Better Backwashing

Figure 1. In the Multiwash process, media separator baffles prevent the media from entering the trough so that only backwash water laden with contaminants is allowed to leave the basin.
The city of Rock Hill, S.C., has a 24-million-gal-per-day (mgd) surface water treatment plant that had been struggling with a variety of filter performance and capacity issues. There were three generations of filter designs dating back as far as 1899. Upgrades in 1912, 1913, 1919 and 1994 were incorporated and additional cells added as capacity needs increased.

In the late 1990s, daily filter backwashes were required that used excessive amounts of precious water, especially during a drought season. With warm seasonal temperatures, particles and contaminants become sticky and difficult to remove from the dual-media filter bed. To effectively remove contaminants from the filter there was a tendency to increase the backwash duration, which resulted in the loss of some anthracite media in the filter. The media needed to be added or replaced periodically to maintain filtering performance. Effective backwashing, water used, wastewater produced and flow distribution were always a concern for the many filter cells installed over the years.

Air & Water Solution
The city’s engineer, Wiedeman and Singleton, Rock Hill, evaluated a number of treatment technologies and in 2004 selected both the Multiwash process and Multiblock with Laser Shield underdrains from Siemens Water Technologies. While cleaning the filter media using air and water, the engineers found that they could increase times between filter backwashes from once per day to once every 72 hours, improve online performance, minimize media loss and include this design as the basis for a final 60-mgd design buildout potential.

It has been proven that a sustained simultaneous air and water backwash process that provides a vigorous scouring action can effectively clean the filter media, even with the toughest fouling conditions. The high energy expended by this process promotes enhanced media grain collisions compared to alternative air-only or air-followed-by-water backwash processes. This results in higher percentages of adhered particles being dislodged from the media bed and the elimination of mud-balling. The combined water and air rates associated with this process fully expand the filter bed, thus enhancing the removal of the dislodged solids with the backwash water.

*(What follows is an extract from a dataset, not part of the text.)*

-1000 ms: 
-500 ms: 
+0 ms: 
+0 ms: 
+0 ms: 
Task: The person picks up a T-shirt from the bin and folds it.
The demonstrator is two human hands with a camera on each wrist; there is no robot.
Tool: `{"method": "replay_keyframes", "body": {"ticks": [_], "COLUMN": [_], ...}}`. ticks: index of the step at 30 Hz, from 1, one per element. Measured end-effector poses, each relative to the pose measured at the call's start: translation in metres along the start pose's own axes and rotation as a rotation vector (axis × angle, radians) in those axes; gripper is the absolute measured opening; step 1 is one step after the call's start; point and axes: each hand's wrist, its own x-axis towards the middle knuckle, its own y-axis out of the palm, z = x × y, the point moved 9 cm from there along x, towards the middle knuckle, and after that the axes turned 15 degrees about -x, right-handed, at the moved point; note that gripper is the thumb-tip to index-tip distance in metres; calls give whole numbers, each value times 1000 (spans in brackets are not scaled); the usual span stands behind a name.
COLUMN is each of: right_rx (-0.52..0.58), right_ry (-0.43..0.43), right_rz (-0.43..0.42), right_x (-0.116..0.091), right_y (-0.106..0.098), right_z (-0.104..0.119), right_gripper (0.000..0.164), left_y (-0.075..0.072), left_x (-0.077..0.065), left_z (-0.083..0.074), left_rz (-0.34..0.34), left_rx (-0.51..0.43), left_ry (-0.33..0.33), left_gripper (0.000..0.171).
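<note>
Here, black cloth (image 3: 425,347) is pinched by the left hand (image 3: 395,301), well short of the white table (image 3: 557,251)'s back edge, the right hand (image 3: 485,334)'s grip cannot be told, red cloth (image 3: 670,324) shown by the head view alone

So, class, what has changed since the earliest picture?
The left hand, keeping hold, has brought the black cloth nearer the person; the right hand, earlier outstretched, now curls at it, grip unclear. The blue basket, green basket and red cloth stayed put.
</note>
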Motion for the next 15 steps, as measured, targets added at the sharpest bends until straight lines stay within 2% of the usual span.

With the aggressive air water scouring action, the top layer of media is often agitated so much that it can flow with the backwash water into the wastewater wash troughs. The use of media-retaining baffles attached to the sides of the troughs prevents the media from entering the trough, letting it falls back into the filter basin. Only the backwash water laden with contaminants is allowed to leave the basin.

The high-density polyethylene dual-lateral block-style underdrains exhibit an even collection of the filtered water and even dispersion of the backwash water and air during the backwash process. The air for the backwash process is introduced through the bottom of the underdrain and distributed evenly along the length of the underdrain with minimal maldistribution. The open-slot design reduces media cap area in the filter by as much as 200 times when compared to porous bead designs, thus minimizing fouling potential.

The 12 refurbished filters were finished in Spring 2006. The combined total area of the filters is 4,295 sq ft, with five 18-by-20-ft filter cells, one 17-by-21-ft cell and six 17-by-20-ft cells. With the new Multiblock underdrains with Laser Shield and the Multiwash process, the filters are operated at higher filter rates (6 gal per minute/sq ft), increasing the Rock Hill plant’s capacity from the previous 24 mgd to the city’s new 36-mgd goal. With the Multiwash process, the water treatment plant is using less water for backwashing and achieving cleaner filter beds following backwash. This has also resulted in decreased backwashing frequency and longer filter runs.

Previously, when backwashing one filter cell once per day, an estimated 54,000 gal of filtered water was consumed per backwash; over a three-day period, 162,000 gal would have been consumed for only one of the 12 filter cells. Now that the filter runs have increased to three days between backwashes, a savings of 108,000 gal of produced filtered water has been achieved for each filter backwash with less wastewater generated.

Rock Hill’s Results
The city of Rock Hill provides water service to more than 23,000 residential and commercial customers in the greater Rock Hill area. The city strives to: provide residents with an adequate high-quality supply of drinking water through the effective operation of its water filter plant and the installation, repair and replacement of water line infrastructure; to meet all criteria established by the U.S. Environmental Protection Agency and South Carolina Department of Health and Environmental Control for a water treatment facility to produce high-quality drinking water; and to produce enough clean, safe water to meet customers’ needs.

“The upgrade of our filter beds to the Multiblock underdrains and Multiwash wash troughs has been one of our best investments in meeting our optimization goals,” said Water Plant Superintendent Susan Featherstone. “This combination design reduced media loss, increased filter runs and consistently yields a finished water turbidity of around 0.02 NTUs.”

The use of the underdrains and Multiwash process has provided substantial water savings. With less time spent offline and good cleaning of the filters, overall plant capacity has improved. This approach provided the city of Rock Hill with a cost-effective solution for expansion and enhancement of existing facilities without the need for additional structures.